What you will do:
Of the material below, only the lines from the line containing "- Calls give" down to the line containing "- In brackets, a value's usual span" belong in the answer, written out exactly.

Segment Start: Provided material

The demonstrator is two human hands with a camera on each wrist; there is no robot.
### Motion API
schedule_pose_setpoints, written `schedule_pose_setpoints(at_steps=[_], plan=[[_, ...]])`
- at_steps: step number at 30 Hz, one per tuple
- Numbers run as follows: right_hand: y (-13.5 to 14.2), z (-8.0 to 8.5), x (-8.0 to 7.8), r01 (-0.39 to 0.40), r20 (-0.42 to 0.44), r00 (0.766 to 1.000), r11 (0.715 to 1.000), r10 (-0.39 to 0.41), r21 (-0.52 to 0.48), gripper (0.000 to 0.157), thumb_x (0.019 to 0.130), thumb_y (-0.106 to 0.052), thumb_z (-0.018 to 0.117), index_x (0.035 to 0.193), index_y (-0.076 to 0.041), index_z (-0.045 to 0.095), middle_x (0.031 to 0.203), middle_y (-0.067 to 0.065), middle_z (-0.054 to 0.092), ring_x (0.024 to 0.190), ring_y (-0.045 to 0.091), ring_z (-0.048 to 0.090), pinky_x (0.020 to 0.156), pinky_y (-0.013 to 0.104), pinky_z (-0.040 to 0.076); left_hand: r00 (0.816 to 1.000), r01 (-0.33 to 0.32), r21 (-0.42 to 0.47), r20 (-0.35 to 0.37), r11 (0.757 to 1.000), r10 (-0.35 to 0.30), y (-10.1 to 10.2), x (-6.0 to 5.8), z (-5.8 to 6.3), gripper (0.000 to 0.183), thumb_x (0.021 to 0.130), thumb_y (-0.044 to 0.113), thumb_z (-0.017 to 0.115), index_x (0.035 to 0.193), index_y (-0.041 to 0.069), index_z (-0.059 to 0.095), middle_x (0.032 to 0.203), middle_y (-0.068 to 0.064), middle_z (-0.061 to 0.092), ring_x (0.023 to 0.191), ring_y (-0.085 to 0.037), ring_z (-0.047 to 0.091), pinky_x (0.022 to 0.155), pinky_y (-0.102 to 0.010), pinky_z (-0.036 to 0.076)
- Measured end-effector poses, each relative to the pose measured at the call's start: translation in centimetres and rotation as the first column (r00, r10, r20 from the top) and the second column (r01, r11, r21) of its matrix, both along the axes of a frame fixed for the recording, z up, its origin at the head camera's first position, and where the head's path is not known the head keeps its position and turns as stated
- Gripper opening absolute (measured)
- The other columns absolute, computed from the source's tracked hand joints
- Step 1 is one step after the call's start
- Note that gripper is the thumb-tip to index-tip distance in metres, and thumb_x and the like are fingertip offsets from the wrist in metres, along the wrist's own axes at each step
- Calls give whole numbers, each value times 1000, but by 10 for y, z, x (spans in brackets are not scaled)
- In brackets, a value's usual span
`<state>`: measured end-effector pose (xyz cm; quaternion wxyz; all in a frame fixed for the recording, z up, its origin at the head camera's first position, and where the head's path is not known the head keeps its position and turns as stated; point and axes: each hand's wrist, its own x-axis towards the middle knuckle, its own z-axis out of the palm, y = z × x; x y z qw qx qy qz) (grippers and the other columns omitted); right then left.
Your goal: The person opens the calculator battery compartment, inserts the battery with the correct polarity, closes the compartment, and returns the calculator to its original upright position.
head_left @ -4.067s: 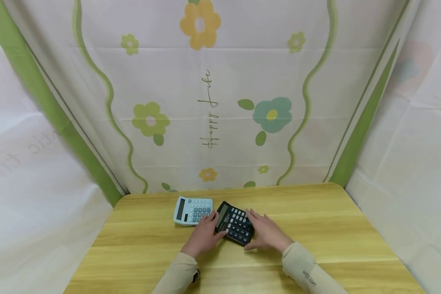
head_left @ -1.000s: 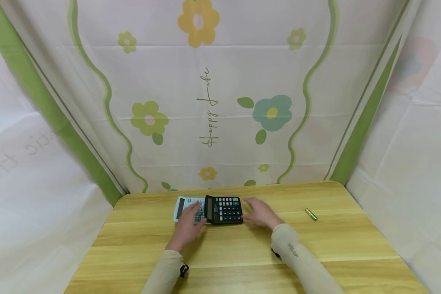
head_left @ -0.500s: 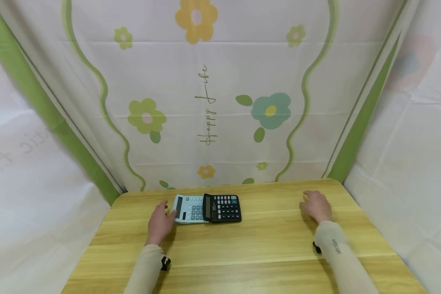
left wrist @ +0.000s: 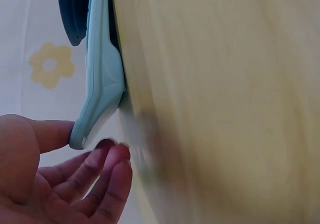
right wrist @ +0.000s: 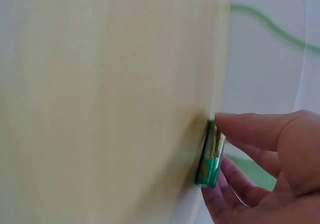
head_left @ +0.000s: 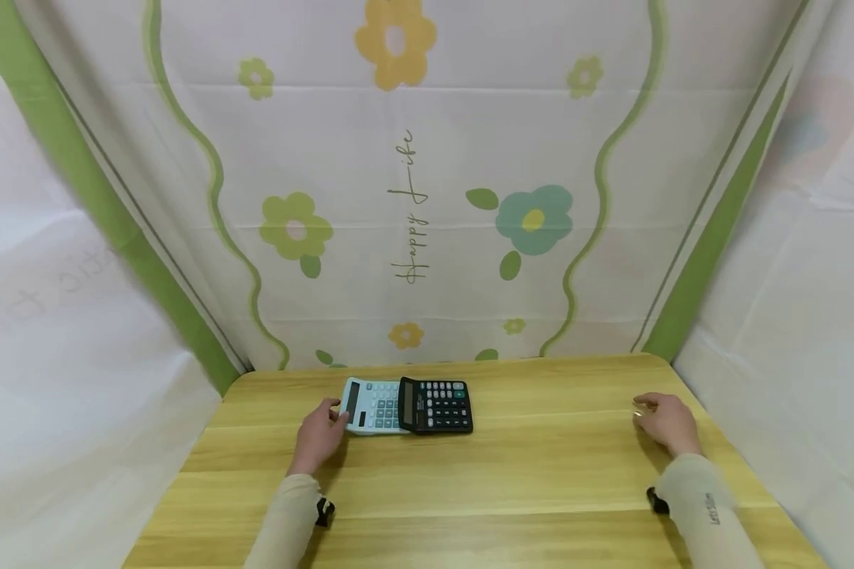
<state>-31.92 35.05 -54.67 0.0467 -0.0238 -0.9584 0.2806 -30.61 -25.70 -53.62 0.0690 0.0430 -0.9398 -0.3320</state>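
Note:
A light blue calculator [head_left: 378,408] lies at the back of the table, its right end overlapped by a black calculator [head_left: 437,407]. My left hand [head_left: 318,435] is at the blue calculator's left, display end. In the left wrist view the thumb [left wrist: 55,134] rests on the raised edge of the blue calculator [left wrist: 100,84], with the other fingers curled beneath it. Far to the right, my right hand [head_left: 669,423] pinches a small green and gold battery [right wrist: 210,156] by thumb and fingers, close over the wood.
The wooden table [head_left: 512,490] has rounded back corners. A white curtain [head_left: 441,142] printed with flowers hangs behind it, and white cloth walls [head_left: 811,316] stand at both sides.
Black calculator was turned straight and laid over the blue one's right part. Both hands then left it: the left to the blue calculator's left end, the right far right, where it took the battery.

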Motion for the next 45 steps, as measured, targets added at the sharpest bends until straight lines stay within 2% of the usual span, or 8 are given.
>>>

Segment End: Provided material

Result of this exercise:
- Calls give whole numbers, each value times 1000, but by 10 for y, z, x (spans in brackets are not scaled)
- In brackets, a value's usual span

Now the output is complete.